Last week I did something I never thought I'd do.



It may not be what you are thinking.



(I'm pretty sure it's not.)



I participated in a traditional Temazcal sweat lodge in Mexico.



Have we met?



This is not the kind of thing I would sign on for.  



Historically, I've required a lot more control over my circumstances than a dark cave with burning lava rocks would ever allow.



At least that was what I thought.  



We turned the dusty corner of an unmarked street and entered the open courtyard of the Casa Madera in the town of Sayulita.



And there I was.



I took in the fire pit in front of me where the lava rocks where being heated, a cooling pool behind me and the painted cement structure that was the Temazcal to my left.



My partner and I were two of four non-Spanish speaking folks in a community of about twenty in attendance, mostly men, who were experienced with ceremony. 



We were oriented by a young man who was such a gifted teacher that whatever trepidation I may have entered with evaporated in the heat around us.



As he spoke to me, I felt a well of emotion begin to rise.



And it wasn't fear.



When I do something I've feared -  like leave the Country and my two teens home alone - grief finds the gap and enters.



I had been carrying grief with me all week.



The Temazcal was on father's day.



(Coincidence?  I think not!)



There was a lot of father-related grief inside the darkness.



I was not alone.  



And it was wonderful, and sweet and connecting to relinquish control for trust; especially in such unfamiliar circumstances.

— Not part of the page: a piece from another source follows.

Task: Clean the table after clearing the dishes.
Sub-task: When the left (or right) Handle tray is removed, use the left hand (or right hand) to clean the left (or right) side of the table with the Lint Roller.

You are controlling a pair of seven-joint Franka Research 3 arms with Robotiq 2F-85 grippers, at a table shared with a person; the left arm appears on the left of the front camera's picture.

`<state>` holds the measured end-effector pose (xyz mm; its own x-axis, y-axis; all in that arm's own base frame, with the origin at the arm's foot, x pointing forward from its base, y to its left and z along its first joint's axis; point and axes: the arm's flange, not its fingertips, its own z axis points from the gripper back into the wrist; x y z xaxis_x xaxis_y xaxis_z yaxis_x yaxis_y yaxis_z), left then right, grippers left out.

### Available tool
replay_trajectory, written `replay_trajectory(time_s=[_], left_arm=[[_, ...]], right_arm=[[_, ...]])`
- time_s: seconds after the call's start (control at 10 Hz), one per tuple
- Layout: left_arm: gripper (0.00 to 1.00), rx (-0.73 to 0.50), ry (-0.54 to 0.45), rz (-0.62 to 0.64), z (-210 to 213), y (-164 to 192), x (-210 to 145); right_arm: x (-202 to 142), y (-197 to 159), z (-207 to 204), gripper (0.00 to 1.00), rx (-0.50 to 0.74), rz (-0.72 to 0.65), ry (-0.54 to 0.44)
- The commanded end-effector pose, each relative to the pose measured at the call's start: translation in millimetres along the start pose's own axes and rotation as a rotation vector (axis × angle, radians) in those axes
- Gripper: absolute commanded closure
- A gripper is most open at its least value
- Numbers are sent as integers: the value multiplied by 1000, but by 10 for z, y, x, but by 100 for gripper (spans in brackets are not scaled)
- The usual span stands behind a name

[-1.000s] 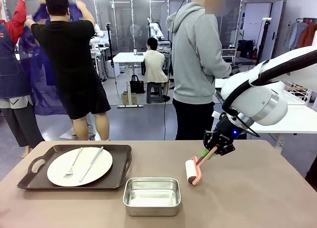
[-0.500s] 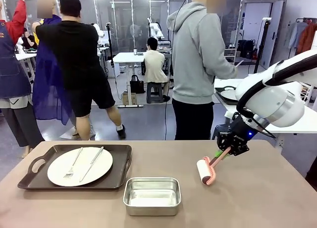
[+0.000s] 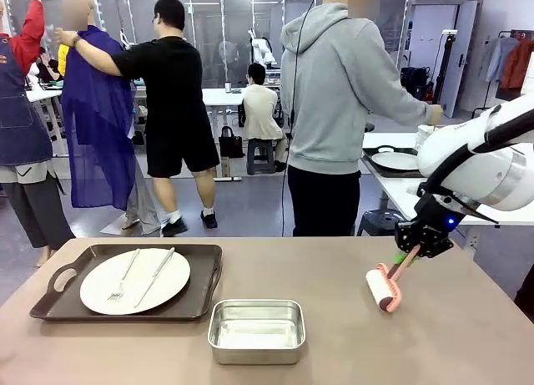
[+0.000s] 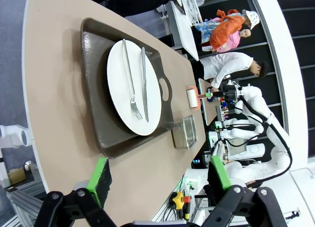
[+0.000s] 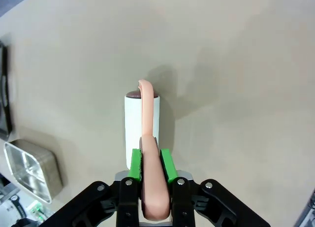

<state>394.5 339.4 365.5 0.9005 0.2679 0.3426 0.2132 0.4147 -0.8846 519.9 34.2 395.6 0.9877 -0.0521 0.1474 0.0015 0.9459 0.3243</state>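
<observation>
Since a sec ago my right gripper (image 3: pixel 406 255) and the lint roller (image 3: pixel 384 288) are further to my right on the table (image 3: pixel 334 352), away from the middle and closer to the right edge. The person in the grey hoodie (image 3: pixel 334 93) has also swung an arm out toward the white side table (image 3: pixel 501 208).

Right gripper: pads pressed together on the roller's pink handle, pinching it near the handle's end, as the right wrist cam shows (image 5: pixel 150 163). The handle slopes down & toward my left. The white roll (image 5: pixel 141 123) sits on the tabletop, shadow right beside it. Bare tabletop all round it.

Left gripper (image 4: pixel 158 174): fingers spread wide, nothing btwn the green pads. It hangs over the table's left end w/ the tabletop under it.

Outward from there: steel pan (image 3: pixel 255 331) at the near middle of the table, well left of the roller, looks empty. Just left of the pan, nearly touching, is the dark brown tray (image 3: pixel 125 248) w/ cut-out handles. On it a white plate (image 3: pixel 100 293), and on the plate a fork (image 3: pixel 123 278) & a knife (image 3: pixel 154 276) lying side by side.

2nd dark tray (image 3: pixel 371 154) w/ a white plate (image 3: pixel 396 160) is off my table, on the white side table at the back right, next to the grey-hoodie person, who stands at the far edge turned toward it.
</observation>
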Motion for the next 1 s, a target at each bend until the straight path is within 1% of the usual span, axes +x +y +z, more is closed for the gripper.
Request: replay_trajectory(time_s=[0.0,0.3,0.4,0.5,0.7,0.9], left_arm=[[0,8,8,0,27,-7,-18],[0,8,8,0,27,-7,-18],[0,8,8,0,27,-7,-18],[0,8,8,0,27,-7,-18],[0,8,8,0,27,-7,-18],[0,8,8,0,27,-7,-18]], right_arm=[[-104,-301,-229,79,-206,-36,14],[-98,-474,-207,79,-414,-79,6],[-93,-531,-192,79,-466,-102,6],[-91,-571,-167,79,-497,-118,-1],[-116,-563,-39,79,-528,-105,-19],[-205,-422,301,79,-493,-49,-73]])
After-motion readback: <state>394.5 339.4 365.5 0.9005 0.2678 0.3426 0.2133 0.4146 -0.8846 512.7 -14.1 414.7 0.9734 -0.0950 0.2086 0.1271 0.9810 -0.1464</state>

I never felt unsafe in the heat of the lodge.



And I got to release the enormous pressure I felt all-week (and also most of the time) to protect my children from feeling sad, or from feeling my imagined or projected experience of their father's absence on them.  



In the Temazcal, I saw how I could let go of that responsibility.  



I'm not sure if this is a coaching message.



I guess what I want to say is that the things that once scared us might scare us less someday.



We grow in the dark times, you know.



Maybe something has changed since the last time you checked?